Experten der ERGO Group informieren

Was bedeuten die Flaggen am Strand? - Tipp der Woche der ERGO Reiseversicherung

Bei einer roten Flagge herrscht absolutes Badeverbot. (Bildquelle: ERGO Group)

Birgit Dreyer, Expertin der ERGO Reiseversicherung:

Die ersten Ferien stehen vor der Tür. Für viele geht es bald in den Badeurlaub an die Strände dieser Welt. Dort treffen sie nicht nur auf Sonne, Sand und Meer, sondern häufig auch auf verschiedenfarbige Flaggen, die so manchem ein Fragezeichen ins Gesicht schreiben. Ihre Bedeutung wird häufig auf Schildern am Strand, in den Hotelunterlagen oder auf den Websites der Urlaubsorte erklärt. Sie sollen die Badegäste darüber informieren, ob und wo sie schwimmen gehen können. Begrenzen beispielsweise zwei rot-gelbe Flaggen einen Strandabschnitt direkt am Wasser, gilt außerhalb dieses Bereichs Badeverbot. Nur eine rot-gelbe Flagge – meist an einem Hochsitz oder einer Aussichts-Plattform – informiert darüber, dass Rettungsschwimmer den Strand sichern. Weht die gelbe Flagge, können sich Badegäste auf eigene Gefahr ins Wasser wagen. Ungeübte Schwimmer, Kinder oder ältere Personen sollten jedoch vorsichtig sein, da stärkere Wellen gefährlich werden können. Ein absolutes Badeverbot herrscht, wenn die rote Flagge weht.
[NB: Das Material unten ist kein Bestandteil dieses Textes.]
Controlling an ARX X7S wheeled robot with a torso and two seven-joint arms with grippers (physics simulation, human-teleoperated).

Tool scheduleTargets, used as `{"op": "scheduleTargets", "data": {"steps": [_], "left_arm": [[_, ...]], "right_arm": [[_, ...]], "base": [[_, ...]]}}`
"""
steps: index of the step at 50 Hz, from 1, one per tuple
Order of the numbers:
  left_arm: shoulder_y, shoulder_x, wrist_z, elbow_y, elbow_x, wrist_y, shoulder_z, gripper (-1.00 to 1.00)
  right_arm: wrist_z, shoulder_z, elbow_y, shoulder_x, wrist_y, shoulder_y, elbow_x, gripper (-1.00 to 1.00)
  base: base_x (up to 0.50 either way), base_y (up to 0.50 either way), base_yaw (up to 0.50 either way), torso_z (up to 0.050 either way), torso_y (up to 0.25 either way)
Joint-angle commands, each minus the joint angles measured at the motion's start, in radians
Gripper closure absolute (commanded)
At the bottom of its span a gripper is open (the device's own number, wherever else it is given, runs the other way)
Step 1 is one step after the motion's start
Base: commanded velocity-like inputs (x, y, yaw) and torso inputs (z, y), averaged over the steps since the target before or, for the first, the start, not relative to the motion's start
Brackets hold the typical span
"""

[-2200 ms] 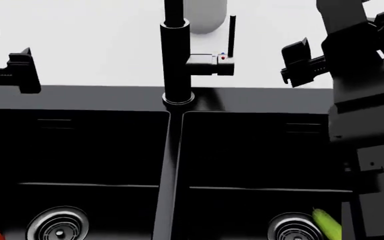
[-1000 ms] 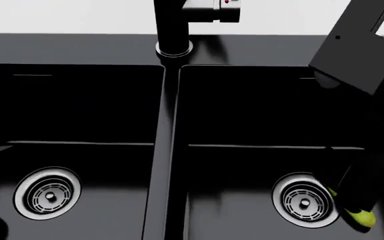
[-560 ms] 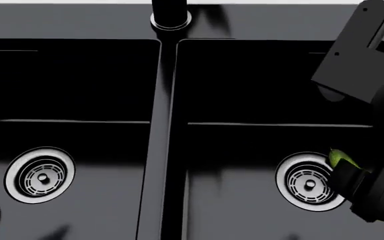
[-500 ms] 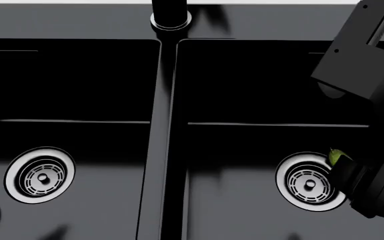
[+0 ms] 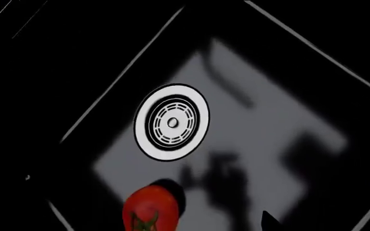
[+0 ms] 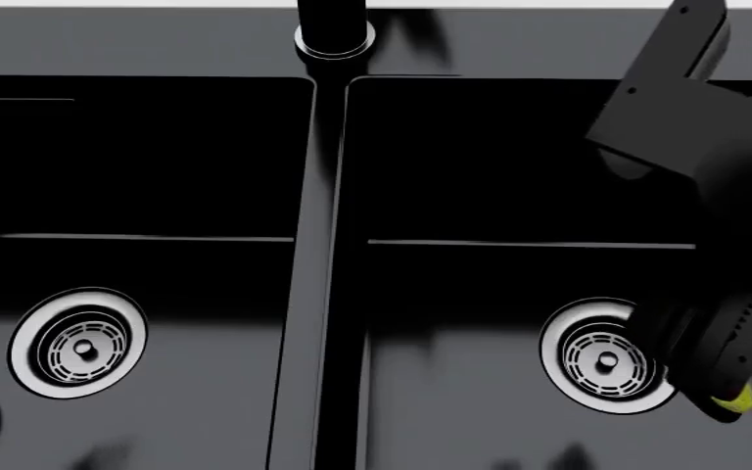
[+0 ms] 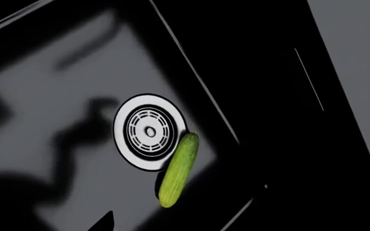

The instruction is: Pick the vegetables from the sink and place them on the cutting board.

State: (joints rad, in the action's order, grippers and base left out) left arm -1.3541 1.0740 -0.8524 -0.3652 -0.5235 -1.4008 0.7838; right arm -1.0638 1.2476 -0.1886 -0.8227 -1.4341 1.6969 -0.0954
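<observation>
The cucumber (image 7: 178,169) lies on the floor of the sink's (image 6: 324,196) right basin, touching the drain (image 7: 150,131) rim on the side toward the right wall, its long axis running alongside that rim. The right gripper (image 6: 709,357) hangs directly over it, far nearer than the left; its jaw spread cannot be told.

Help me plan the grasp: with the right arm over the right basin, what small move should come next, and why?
Probably lower the right gripper straight toward the cucumber. The right wrist view shows it lying free on the basin floor, one end overlapping the drain rim, with nothing gripping it. In the head view the right arm hides most of it, so the wrist view looks like the better guide.
</observation>
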Motion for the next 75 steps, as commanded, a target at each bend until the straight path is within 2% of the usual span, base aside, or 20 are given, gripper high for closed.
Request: {"op": "scheduleTargets", "data": {"steps": [1,12,20,33,51,68,75], "left_arm": [[-0.006,0.017,-0.023,-0.003,0.013,-0.026,0.072,-1.00],[-0.005,-0.014,0.040,0.036,0.071,-0.020,0.104,-1.00],[-0.011,-0.055,0.029,0.074,0.112,0.016,0.189,-1.00],[0.001,-0.077,0.022,0.110,0.136,0.043,0.251,-1.00],[0.030,-0.113,0.062,0.187,0.186,0.122,0.288,-1.00],[0.051,-0.145,0.080,0.277,0.251,0.180,0.370,-1.00],[0.058,-0.178,0.096,0.335,0.275,0.221,0.386,-1.00]], "right_arm": [[0.010,-0.002,0.015,0.014,0.007,-0.010,-0.003,-1.00],[0.025,-0.021,0.007,0.019,0.004,-0.033,-0.012,-1.00],[0.028,-0.030,-0.003,0.015,-0.001,-0.038,-0.018,-1.00],[0.032,-0.033,-0.012,0.011,-0.005,-0.042,-0.024,-1.00],[0.046,-0.050,-0.019,0.017,-0.012,-0.059,-0.033,-1.00],[0.060,-0.058,-0.013,0.024,-0.006,-0.077,-0.040,-1.00],[0.061,-0.055,-0.010,0.024,-0.002,-0.075,-0.041,-1.00]], "base": [[0.00,0.00,0.00,0.000,0.000],[0.00,0.00,0.00,0.000,0.000],[0.00,0.00,0.00,0.000,0.000],[0.00,0.00,0.00,0.000,0.000],[0.00,0.00,0.00,0.000,0.000],[0.00,0.00,0.00,0.000,0.000],[0.00,0.00,0.00,0.000,0.000]]}}
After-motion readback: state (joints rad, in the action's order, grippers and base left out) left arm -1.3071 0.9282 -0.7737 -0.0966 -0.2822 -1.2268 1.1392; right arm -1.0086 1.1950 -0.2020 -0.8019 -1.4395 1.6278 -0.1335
Gründe hierfür sind beispielsweise gefährliche Strömungen oder ein besonders hoher Wellengang. Darüber hinaus gibt es eine schwarz-weiß karierte Flagge, welche den Bade- vom Wassersportbereich abgrenzt. Eine besondere Stellung nimmt die blaue Fahne ein. Sie ist ein Gütezeichen für eine besonders gute Wasserqualität sowie für Sicherheit und Umweltschutz. Und wo bleibt die grüne Fahne? Nur wenige Urlaubsorte verwenden sie noch. Besteht keine besondere Gefahr und ist das Wasser ruhig, weht einfach keine Fahne. Übrigens: An manchen Stränden gibt es auch eine extra Flagge, die vor Quallen warnt. Auf Mallorca ist das beispielsweise eine weiße Flagge mit einer lila Silhouette der Tiere, in Florida eine gelbe Flagge mit einer schwarzen Qualle. Gibt es eine solche Flagge nicht, weht bei besonders vielen und gefährlichen Quallen meist die rote Fahne.